Action item: Please reproduce all of the data exactly as it appears, but skip the pictures.

Dataset content:
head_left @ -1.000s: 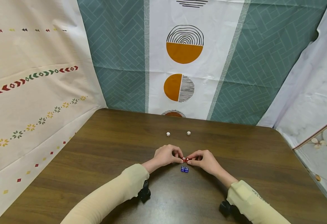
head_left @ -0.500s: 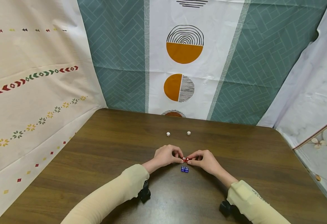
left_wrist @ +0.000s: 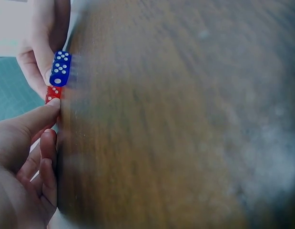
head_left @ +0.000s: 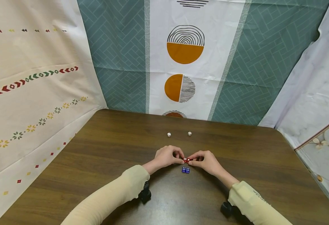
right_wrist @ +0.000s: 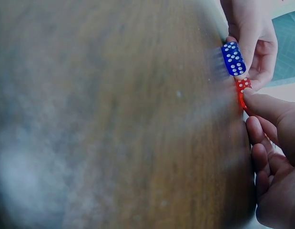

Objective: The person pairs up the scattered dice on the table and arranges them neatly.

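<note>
Two red dice (head_left: 186,160) sit side by side on the brown table in the head view. Thumb and fingers of my left hand (head_left: 165,155) pinch the left one; my right hand (head_left: 208,162) pinches the right one from the other side. Fingertips cover part of each red die (left_wrist: 54,89). Just nearer to me, two blue dice (head_left: 185,170) with white pips lie side by side. From the right wrist view, the blue dice (right_wrist: 234,59) overlap the far hand, with a red die (right_wrist: 243,85) close behind them at the thumb tip.
Farther back on the table (head_left: 119,134) lie two white dice, a left one (head_left: 169,134) and a right one (head_left: 189,133), set apart from each other. Patterned cloths (head_left: 125,62) hang behind the table and along both sides.
</note>
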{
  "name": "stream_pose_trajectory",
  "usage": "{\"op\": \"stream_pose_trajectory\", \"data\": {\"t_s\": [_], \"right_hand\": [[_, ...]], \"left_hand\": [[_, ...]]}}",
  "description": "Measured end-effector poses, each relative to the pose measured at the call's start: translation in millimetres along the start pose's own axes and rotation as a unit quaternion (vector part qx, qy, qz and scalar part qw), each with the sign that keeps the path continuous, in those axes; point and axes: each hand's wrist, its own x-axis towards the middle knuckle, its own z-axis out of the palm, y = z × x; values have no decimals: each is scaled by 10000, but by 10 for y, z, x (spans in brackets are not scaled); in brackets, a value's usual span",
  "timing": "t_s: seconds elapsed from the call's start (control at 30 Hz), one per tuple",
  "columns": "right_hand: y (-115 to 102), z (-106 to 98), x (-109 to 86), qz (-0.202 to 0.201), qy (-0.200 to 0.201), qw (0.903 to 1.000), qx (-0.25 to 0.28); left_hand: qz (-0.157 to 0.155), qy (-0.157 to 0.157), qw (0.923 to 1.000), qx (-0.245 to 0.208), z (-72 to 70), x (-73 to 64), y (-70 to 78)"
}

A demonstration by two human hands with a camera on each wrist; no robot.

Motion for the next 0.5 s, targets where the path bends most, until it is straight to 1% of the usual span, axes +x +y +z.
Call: {"op": "stream_pose_trajectory", "data": {"t_s": [0.5], "right_hand": [[4, -6, -2, -60, -17, 10000, -5]], "left_hand": [[38, 24, 10000, 53, 4, -5, 5]]}}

Exercise result:
head_left @ -1.000s: 
head_left @ -0.500s: 
left_wrist @ +0.000s: 
head_left @ +0.000s: 
right_wrist @ +0.000s: 

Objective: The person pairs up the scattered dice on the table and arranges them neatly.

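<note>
Two red dice (head_left: 186,160) sit side by side on the brown table in the head view. Thumb and fingers of my left hand (head_left: 165,155) pinch the left one; my right hand (head_left: 208,162) pinches the right one from the other side. Fingertips cover part of each red die (left_wrist: 54,89). Just nearer to me, two blue dice (head_left: 185,170) with white pips lie side by side. From the right wrist view, the blue dice (right_wrist: 234,59) overlap the far hand, with a red die (right_wrist: 243,85) close behind them at the thumb tip.
Farther back on the table (head_left: 119,134) lie two white dice, a left one (head_left: 169,134) and a right one (head_left: 189,133), set apart from each other. Patterned cloths (head_left: 125,62) hang behind the table and along both sides.
</note>
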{
  "name": "stream_pose_trajectory",
  "usage": "{\"op\": \"stream_pose_trajectory\", \"data\": {\"t_s\": [_], \"right_hand\": [[_, ...]], \"left_hand\": [[_, ...]]}}",
  "description": "Measured end-effector poses, each relative to the pose measured at the call's start: translation in millimetres along the start pose's own axes and rotation as a unit quaternion (vector part qx, qy, qz and scalar part qw), each with the sign that keeps the path continuous, in those axes; point and axes: each hand's wrist, its own x-axis towards the middle knuckle, its own z-axis out of the palm, y = z × x; values have no decimals: each is scaled by 10000, but by 10 for y, z, x (spans in brackets are not scaled); in brackets, a value's usual span",
  "timing": "t_s: seconds elapsed from the call's start (control at 30 Hz), one per tuple",
  "columns": "right_hand: y (-115 to 102), z (-106 to 98), x (-109 to 86), qz (-0.202 to 0.201), qy (-0.200 to 0.201), qw (0.903 to 1.000), qx (-0.25 to 0.28); left_hand: qz (-0.157 to 0.155), qy (-0.157 to 0.157), qw (0.923 to 1.000), qx (-0.245 to 0.208), z (-72 to 70), x (-73 to 64), y (-70 to 78)"
}

A demonstration by two human hands with a camera on each wrist; no robot.

Motion for the next 0.5 s, targets where the path bends most, until it is straight to 1% of the usual span, axes +x +y +z.
Call: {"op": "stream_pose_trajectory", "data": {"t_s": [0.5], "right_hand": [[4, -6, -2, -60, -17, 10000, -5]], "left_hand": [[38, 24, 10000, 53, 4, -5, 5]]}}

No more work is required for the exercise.